--- Information supplied ---
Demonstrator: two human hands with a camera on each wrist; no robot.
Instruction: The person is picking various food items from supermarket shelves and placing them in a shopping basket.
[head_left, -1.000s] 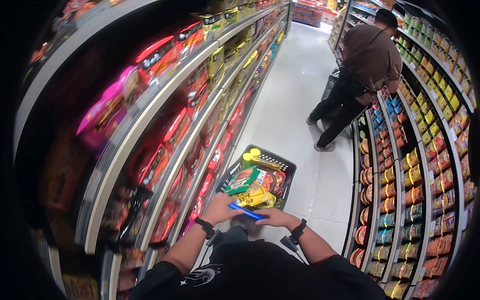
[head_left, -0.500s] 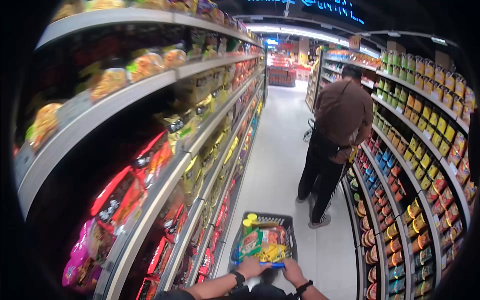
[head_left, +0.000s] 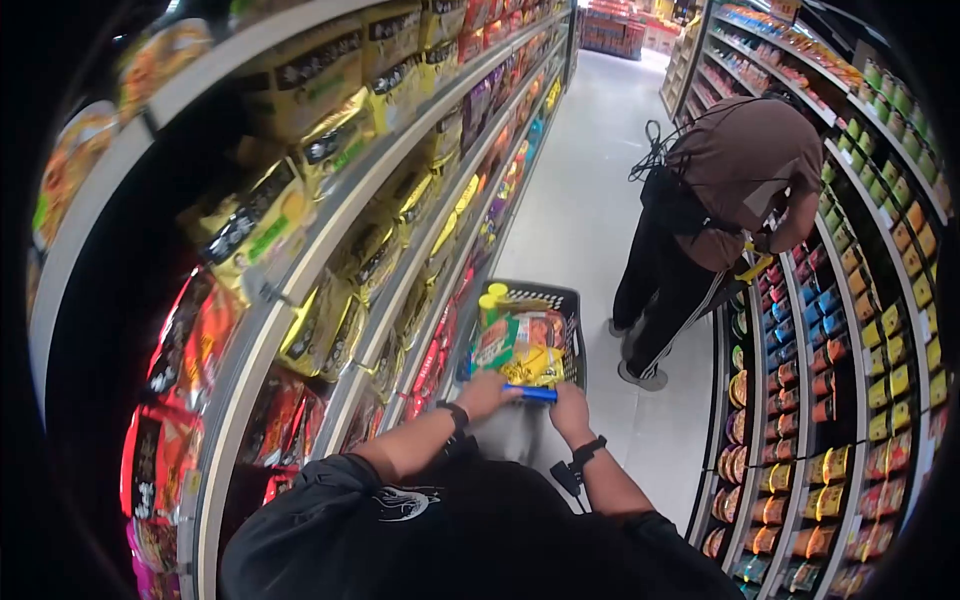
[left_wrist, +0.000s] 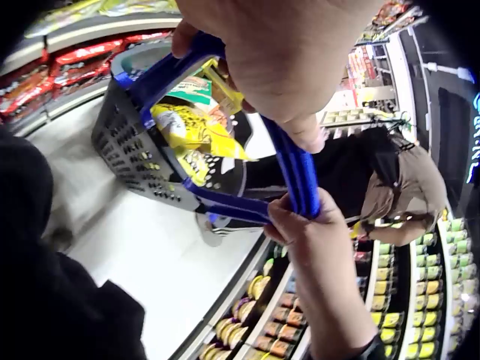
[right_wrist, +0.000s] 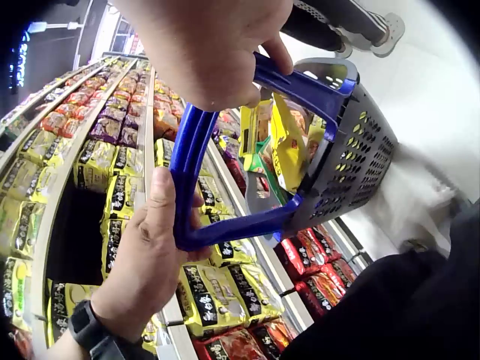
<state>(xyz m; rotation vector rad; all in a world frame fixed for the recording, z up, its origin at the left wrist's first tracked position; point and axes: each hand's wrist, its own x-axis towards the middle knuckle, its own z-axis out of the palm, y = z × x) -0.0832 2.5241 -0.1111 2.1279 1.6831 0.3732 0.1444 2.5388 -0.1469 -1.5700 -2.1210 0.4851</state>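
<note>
Gripping the blue handle with both hands: the left hand has its fingers curled over the bar, and the right hand has its fingers clamped round it likewise. The hands sit just beside each other, with a short stretch of bar bare between them. Just beyond the fingers, joined to the handle, is the dark perforated basket, low over the aisle floor; its underside is hidden. Inside it, ahead of the fingertips, yellow and green packets are piled to about the rim, with yellow-capped items at the far corner. Judgement: loading is well advanced and little room is left; neither hand is on shelf goods. Left of the left fingers, near, are shelves of yellow and red packets. Right of the right fingers and farther ahead, a second person bends at the opposite shelves, apart from the basket.
</note>
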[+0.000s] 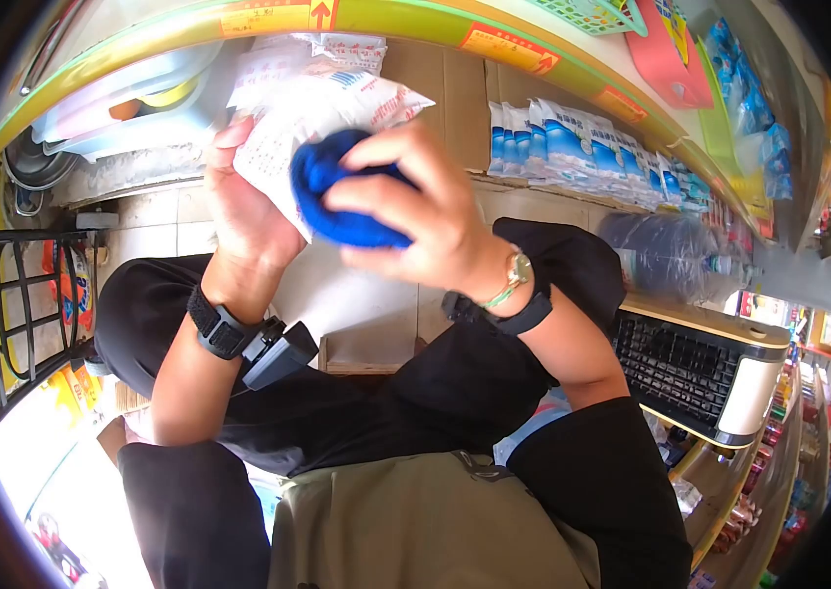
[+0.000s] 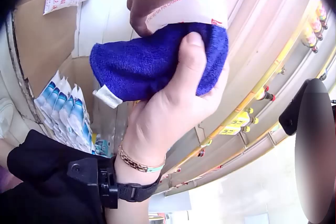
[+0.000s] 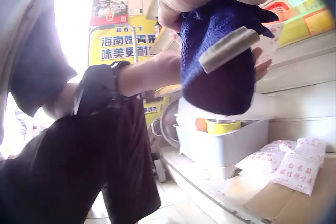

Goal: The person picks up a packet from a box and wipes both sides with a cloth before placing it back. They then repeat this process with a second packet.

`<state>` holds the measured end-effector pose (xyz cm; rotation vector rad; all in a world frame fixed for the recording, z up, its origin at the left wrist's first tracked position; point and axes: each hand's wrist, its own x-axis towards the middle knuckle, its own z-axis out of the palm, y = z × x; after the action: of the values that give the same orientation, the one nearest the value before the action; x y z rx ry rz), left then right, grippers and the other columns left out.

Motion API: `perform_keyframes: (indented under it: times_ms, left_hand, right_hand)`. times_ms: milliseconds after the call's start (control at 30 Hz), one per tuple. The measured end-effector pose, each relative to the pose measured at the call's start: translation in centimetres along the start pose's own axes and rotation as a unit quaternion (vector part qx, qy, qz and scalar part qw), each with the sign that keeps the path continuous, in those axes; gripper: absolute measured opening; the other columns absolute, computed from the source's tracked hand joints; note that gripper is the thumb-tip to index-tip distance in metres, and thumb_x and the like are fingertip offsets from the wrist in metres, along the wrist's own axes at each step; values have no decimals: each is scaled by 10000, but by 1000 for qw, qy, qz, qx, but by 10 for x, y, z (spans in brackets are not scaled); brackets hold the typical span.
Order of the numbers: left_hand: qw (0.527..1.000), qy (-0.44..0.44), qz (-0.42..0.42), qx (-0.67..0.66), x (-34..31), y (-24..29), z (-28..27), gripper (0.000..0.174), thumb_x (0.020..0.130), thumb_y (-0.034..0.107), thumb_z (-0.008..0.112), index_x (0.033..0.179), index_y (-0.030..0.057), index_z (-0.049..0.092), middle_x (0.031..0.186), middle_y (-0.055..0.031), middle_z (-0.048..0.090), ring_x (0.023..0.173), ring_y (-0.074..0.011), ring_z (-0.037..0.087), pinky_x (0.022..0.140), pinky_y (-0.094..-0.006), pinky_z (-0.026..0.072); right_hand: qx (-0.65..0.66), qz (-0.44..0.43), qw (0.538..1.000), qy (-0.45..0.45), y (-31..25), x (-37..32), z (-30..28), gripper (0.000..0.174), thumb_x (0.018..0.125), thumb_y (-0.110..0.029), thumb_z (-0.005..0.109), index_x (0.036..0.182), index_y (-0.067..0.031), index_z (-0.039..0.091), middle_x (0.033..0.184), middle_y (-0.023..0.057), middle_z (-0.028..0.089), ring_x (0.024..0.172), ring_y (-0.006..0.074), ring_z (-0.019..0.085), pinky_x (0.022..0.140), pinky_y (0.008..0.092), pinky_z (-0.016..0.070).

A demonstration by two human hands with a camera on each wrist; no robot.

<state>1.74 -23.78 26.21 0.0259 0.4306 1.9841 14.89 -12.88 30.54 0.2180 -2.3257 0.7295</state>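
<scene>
My left hand (image 1: pixel 249 211) grips a plump white packet (image 1: pixel 303 113) with red print, holding it up at a tilt. In the left wrist view its fingers curl over the packet's edge. My right hand (image 1: pixel 430 211) holds a bunched blue cloth (image 1: pixel 366 221) against the packet's face, covering part of it. The cloth looks like fluffy towelling and has a pale label (image 2: pixel 107 97) at one end. The right thumb lies across the cloth in the left wrist view. Beyond the raised packet, similar white packets (image 3: pixel 299 166) lie on cardboard on the low shelf.
Blue-and-white packets (image 1: pixel 577 142) stand in a row at the right of the low shelf. A translucent tub (image 3: pixel 226 142) sits at its left. Further right are a large water bottle (image 1: pixel 666 250) and a black-grilled appliance (image 1: pixel 690 363). A black wire rack (image 1: pixel 33 304) stands left.
</scene>
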Motion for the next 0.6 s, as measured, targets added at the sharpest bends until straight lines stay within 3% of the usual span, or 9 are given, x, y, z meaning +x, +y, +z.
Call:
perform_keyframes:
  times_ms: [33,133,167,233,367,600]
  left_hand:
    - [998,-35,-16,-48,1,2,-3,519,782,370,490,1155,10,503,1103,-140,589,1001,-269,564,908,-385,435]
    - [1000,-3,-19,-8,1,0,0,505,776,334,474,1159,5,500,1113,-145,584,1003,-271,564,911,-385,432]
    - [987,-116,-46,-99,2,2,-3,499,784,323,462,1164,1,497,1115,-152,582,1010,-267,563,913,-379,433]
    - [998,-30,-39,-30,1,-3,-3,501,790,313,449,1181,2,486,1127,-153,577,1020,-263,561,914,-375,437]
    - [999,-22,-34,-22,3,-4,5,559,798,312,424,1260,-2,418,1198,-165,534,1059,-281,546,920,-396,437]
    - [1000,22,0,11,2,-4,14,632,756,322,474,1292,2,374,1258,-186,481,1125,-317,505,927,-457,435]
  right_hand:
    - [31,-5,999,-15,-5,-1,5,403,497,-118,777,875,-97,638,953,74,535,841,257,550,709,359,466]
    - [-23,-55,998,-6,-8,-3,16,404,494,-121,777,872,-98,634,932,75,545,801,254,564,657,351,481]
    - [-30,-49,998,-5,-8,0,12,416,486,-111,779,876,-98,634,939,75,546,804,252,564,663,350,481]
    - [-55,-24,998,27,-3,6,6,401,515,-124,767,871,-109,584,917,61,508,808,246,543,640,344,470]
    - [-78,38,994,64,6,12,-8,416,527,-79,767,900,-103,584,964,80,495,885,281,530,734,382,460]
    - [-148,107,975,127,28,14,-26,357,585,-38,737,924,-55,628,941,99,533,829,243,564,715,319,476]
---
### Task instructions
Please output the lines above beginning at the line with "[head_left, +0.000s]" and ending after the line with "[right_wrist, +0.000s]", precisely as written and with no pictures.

### Task response
[head_left, +0.000s] 
[left_wrist, +0.000s] 
[right_wrist, +0.000s] 

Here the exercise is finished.